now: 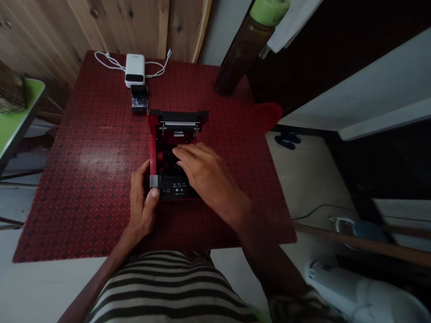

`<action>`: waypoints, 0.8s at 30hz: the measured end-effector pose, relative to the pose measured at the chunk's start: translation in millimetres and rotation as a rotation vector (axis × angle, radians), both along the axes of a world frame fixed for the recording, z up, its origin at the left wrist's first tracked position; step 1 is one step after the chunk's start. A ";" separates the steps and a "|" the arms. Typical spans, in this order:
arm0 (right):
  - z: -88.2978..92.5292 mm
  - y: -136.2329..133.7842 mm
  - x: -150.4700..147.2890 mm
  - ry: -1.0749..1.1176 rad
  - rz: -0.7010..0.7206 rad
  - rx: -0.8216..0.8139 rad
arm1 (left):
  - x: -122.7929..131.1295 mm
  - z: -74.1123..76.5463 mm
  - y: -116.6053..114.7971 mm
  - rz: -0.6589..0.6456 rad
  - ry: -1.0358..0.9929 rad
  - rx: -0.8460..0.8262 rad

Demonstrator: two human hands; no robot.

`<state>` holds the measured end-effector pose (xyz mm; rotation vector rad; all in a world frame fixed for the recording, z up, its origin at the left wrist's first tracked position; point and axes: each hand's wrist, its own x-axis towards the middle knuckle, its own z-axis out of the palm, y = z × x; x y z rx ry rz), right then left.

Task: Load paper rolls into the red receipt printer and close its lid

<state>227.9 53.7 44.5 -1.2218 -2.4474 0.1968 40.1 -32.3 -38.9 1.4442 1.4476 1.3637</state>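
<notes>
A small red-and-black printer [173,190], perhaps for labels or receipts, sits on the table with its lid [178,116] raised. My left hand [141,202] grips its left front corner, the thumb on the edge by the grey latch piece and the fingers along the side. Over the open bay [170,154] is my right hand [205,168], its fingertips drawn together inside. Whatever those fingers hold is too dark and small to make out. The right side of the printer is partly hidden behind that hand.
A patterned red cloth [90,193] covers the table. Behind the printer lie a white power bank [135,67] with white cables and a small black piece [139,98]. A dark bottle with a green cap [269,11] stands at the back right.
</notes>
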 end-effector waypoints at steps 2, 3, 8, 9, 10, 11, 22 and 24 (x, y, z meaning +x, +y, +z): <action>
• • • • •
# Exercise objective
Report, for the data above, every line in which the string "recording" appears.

# Response
`<action>`: waypoints, 0.8s at 30hz: the measured end-effector pose, relative to the pose measured at the chunk's start: translation in millimetres and rotation as a rotation vector (axis × angle, radians), both along the axes of a world frame fixed for the recording, z up, its origin at the left wrist's first tracked position; step 1 is one step after the chunk's start. A ";" separates the steps and a "|" the arms. Typical spans, in this order:
`<state>` holds the measured end-effector pose (xyz mm; rotation vector rad; all in a world frame fixed for the recording, z up, its origin at the left wrist's first tracked position; point and axes: each hand's wrist, its own x-axis towards the middle knuckle, its own z-axis out of the palm, y = z × x; x y z rx ry rz), right then left.

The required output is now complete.